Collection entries
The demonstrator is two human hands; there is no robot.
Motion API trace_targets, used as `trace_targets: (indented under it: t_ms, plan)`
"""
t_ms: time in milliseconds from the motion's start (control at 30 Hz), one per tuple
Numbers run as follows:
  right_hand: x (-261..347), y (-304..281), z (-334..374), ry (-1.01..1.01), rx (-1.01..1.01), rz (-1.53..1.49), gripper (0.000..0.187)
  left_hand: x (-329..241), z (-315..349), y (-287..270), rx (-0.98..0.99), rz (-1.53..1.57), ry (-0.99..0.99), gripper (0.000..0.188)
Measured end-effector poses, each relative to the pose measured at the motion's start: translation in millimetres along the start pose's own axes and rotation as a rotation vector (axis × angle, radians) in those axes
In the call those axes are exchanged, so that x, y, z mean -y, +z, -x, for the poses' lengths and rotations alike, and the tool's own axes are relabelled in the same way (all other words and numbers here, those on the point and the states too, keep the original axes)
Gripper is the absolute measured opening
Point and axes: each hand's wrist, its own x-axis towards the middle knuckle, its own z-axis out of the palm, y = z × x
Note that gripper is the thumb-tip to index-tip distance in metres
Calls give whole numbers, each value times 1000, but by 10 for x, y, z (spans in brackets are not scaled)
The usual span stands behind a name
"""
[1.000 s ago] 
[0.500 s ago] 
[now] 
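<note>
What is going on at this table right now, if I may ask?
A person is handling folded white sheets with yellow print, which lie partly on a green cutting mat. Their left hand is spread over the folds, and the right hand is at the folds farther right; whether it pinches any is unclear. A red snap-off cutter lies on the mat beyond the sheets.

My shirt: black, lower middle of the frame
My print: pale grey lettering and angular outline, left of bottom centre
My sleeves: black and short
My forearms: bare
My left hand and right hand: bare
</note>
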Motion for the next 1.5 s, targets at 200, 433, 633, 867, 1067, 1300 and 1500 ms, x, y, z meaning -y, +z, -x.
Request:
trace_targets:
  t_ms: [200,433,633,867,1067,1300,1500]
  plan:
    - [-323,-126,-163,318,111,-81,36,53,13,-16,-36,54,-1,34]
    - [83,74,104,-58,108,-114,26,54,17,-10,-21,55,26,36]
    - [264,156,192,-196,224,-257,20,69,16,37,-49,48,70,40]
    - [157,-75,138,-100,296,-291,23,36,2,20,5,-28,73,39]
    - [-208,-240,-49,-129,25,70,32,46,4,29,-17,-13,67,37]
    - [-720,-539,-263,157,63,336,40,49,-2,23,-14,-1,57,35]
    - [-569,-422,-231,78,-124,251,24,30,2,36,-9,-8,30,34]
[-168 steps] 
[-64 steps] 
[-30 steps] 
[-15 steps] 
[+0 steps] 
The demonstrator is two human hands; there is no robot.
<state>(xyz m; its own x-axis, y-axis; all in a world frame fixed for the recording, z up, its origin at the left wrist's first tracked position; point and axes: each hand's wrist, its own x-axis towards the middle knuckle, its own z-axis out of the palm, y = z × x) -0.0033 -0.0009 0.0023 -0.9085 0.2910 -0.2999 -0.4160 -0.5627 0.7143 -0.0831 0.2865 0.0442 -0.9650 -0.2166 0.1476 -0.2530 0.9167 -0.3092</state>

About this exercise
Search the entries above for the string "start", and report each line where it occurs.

Response below
t_ms: time in milliseconds from the motion's start (control at 30 Hz), one per tuple
Measured end-effector poses, each relative to the pose measured at the motion's start: translation in millimetres along the start pose's own axes and rotation as a rotation vector (axis × angle, radians) in those axes

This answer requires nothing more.